Uh, yes, I said, turning and seeing a church mother whom I did not know, but who thought she knew me. You visited our church and our pastor acknowledged you, she continued. Then she scolded: So why you still writing all that stuff about the church?
Not, how are you, brother? Good to see you, my brother. Im praying for you, baby. I thank God for you, brother. Why you still writing all that stuff?
Damn.
Wounded, I walked to my car and drove away, and like so many others, Im still searching for the church we once knew.
For those struggling with this issue, I highly recommend “Why We Love the Church” by Kevin DeYoung and Ted Kluck:
“Why We Love the Church presents the case for loving the local church. It paints a picture of the local church in all its biblical and real life guts, gaffes, and glory in an effort to edify local congregations and entice the disaffected back to the fold. It also provides a solid biblical mandate to love and be part of the body of Christ and counteract the “leave church” books that trumpet rebellion and individual felt needs.
Why We Love the Church is written for four kinds of people - the Committed, the Disgruntled, the Waffling & the Disconnected.”
http://www.amazon.com/Why-Love-Church-Institutions-Organized/dp/0802458378
Bump for later
My advice to Mr. Fountain?
Get over it! Stop making excuses. Shush. Hush. Stop whining. Take your eyes off man and put em back on God.
If this man is looking for the perfect church, he’d better not join it, or he’ll ruin it.
Who is this crybaby?
Sounds like the Muslim Ellison.
I fully sympathize with him. The "right" church group is not always easy to find and there are far too many that just play at being a church family. I believe, though, that we are never to stop assembling ourselves together. We miss out on so much that God can do with us and for us when we think we can get by without it. We need the church and the church needs us. We are members in particular and if one is left out the whole body can suffer. We each have gifts to offer for the furtherance of the gospel and to help each other as we walk with Christ. We cheat ourselves when we forsake it.
An important first step would be a good Bible study class.
“Im still searching for the church we once knew.”
I hope the author figures out he is supposed to be searching for God’s will and then doing it, regardless of his feelings. Searching for a church that makes him feel the way he once felt is a mug’s game. The Bible doesn’t promise we are going to feel good all the time. It does promise everlasting life in the presence of the creator of the universe.
Difference Churches have different rules for its members, and believe it or not a lot of the rules do come from the scriptures.

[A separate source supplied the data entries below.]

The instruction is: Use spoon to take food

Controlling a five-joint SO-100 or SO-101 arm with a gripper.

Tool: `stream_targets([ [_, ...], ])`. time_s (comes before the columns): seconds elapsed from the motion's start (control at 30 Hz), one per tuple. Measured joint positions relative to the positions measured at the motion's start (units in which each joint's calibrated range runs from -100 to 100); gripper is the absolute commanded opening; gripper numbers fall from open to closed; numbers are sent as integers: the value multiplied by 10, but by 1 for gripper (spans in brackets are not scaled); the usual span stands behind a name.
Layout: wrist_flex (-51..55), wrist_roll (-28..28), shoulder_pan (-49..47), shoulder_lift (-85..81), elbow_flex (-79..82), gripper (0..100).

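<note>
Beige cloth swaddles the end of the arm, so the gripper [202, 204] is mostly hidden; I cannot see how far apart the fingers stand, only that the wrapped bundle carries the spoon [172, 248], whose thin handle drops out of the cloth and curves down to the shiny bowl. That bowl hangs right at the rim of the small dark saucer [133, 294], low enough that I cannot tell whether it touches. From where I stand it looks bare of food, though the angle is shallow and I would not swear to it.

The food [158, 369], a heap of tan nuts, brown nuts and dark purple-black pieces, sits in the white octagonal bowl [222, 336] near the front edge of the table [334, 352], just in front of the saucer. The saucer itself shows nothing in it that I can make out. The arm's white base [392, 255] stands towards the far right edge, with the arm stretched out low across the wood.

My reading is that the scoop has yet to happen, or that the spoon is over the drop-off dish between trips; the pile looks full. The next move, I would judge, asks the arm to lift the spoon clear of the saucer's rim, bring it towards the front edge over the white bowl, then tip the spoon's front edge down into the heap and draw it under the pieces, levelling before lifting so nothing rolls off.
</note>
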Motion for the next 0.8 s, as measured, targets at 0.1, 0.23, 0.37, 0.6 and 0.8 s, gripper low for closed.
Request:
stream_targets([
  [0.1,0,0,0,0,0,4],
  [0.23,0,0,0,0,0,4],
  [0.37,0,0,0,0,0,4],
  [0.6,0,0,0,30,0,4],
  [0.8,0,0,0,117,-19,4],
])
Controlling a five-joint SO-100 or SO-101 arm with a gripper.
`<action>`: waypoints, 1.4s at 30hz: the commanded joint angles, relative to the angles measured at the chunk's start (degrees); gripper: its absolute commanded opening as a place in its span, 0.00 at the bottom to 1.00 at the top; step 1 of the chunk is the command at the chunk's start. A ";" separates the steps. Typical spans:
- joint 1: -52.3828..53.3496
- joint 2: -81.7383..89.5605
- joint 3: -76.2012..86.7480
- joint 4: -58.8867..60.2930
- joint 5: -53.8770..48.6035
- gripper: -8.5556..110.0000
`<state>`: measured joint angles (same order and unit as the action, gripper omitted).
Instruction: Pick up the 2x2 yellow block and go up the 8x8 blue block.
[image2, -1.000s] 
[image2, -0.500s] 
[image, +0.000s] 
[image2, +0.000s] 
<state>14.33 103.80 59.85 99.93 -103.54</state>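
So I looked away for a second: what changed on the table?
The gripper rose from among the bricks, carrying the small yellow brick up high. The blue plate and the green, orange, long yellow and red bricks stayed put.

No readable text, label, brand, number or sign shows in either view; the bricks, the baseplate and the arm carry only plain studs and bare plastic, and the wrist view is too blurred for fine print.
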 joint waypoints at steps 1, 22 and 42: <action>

From Romans through Hebrews especially are writings about how churches should be managed and how the members of the church should behave.
Although i have gone to one church or another for years, i have never been a member of a church and can not be as i am not qualified so i have not experienced any thing such as is described.
Maybe MR. Fountain should build a Church of his own and run it to suit himself, it has been done, or where would all of the cults come from.